Data for processing:
———
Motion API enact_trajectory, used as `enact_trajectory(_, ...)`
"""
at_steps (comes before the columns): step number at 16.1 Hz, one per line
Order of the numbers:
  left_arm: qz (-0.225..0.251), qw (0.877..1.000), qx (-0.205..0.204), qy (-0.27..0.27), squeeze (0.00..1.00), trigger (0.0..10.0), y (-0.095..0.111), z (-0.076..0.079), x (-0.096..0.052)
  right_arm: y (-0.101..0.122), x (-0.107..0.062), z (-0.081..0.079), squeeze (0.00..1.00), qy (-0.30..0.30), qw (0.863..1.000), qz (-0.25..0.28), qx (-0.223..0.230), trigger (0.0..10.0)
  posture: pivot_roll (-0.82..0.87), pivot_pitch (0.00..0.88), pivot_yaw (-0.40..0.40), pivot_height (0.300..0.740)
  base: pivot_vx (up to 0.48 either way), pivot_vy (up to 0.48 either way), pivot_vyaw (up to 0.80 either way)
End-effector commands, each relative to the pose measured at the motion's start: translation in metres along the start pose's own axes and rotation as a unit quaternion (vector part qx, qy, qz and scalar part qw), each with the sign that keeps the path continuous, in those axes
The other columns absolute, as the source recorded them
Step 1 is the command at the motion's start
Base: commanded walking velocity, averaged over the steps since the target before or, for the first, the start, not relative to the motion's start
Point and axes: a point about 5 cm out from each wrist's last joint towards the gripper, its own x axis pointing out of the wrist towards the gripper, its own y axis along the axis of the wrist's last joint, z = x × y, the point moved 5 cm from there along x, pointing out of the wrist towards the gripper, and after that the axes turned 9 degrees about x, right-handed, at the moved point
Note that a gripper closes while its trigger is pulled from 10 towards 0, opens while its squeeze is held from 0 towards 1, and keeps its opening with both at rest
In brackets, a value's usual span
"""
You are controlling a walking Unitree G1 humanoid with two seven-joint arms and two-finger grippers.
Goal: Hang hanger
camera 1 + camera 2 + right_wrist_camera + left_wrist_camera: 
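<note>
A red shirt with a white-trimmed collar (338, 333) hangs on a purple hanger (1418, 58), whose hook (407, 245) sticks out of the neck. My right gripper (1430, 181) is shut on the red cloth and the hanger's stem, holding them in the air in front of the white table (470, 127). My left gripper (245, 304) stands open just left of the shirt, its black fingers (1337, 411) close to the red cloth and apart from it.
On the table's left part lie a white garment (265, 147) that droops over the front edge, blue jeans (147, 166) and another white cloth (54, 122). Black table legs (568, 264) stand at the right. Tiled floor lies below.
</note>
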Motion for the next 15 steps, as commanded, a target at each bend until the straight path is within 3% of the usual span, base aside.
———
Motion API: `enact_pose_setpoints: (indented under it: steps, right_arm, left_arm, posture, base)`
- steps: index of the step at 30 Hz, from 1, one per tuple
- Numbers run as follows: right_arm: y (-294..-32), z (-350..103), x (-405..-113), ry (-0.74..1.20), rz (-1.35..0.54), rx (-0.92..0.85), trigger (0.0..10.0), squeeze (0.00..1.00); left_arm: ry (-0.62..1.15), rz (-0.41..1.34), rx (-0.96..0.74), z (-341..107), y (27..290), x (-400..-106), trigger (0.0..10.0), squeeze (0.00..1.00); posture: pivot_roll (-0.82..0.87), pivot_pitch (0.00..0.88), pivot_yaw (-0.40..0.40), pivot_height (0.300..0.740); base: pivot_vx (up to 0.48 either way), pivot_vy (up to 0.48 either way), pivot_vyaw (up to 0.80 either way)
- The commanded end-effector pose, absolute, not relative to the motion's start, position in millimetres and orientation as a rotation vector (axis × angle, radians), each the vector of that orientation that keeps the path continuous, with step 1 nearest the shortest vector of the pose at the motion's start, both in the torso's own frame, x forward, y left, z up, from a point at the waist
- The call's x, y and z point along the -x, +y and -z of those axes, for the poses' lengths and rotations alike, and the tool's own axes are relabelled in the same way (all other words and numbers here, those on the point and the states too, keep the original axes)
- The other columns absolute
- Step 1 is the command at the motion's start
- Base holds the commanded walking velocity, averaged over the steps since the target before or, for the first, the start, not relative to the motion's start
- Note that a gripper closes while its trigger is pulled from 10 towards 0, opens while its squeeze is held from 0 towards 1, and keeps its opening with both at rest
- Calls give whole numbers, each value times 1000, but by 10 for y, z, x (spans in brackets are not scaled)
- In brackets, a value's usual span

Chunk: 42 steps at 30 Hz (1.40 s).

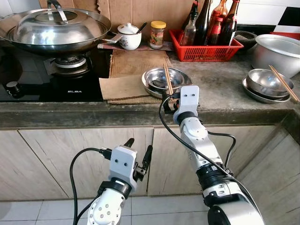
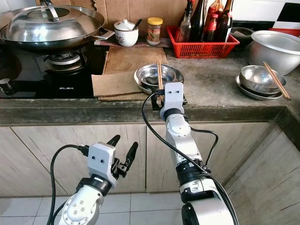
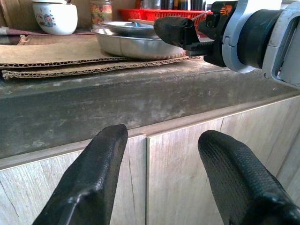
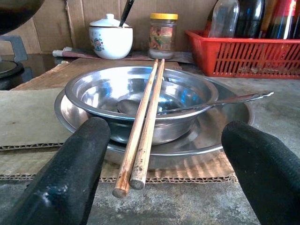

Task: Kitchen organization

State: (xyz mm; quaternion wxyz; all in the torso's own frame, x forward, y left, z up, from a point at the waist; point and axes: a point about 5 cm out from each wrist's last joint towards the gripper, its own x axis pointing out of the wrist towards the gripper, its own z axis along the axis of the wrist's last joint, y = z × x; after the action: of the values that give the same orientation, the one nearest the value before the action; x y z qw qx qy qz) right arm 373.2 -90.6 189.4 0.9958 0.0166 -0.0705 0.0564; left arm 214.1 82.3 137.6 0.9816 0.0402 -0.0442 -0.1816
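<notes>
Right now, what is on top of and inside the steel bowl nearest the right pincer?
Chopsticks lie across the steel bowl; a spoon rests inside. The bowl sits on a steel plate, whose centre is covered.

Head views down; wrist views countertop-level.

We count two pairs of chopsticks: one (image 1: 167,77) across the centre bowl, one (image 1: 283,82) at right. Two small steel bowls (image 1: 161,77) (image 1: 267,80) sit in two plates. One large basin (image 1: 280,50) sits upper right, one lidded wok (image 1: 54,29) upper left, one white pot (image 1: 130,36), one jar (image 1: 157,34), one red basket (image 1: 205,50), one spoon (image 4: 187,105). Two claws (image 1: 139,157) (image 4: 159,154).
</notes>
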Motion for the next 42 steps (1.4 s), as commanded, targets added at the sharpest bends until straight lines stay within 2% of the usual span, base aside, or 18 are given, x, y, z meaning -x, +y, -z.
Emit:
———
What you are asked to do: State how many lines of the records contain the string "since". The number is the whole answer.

Written reply: 2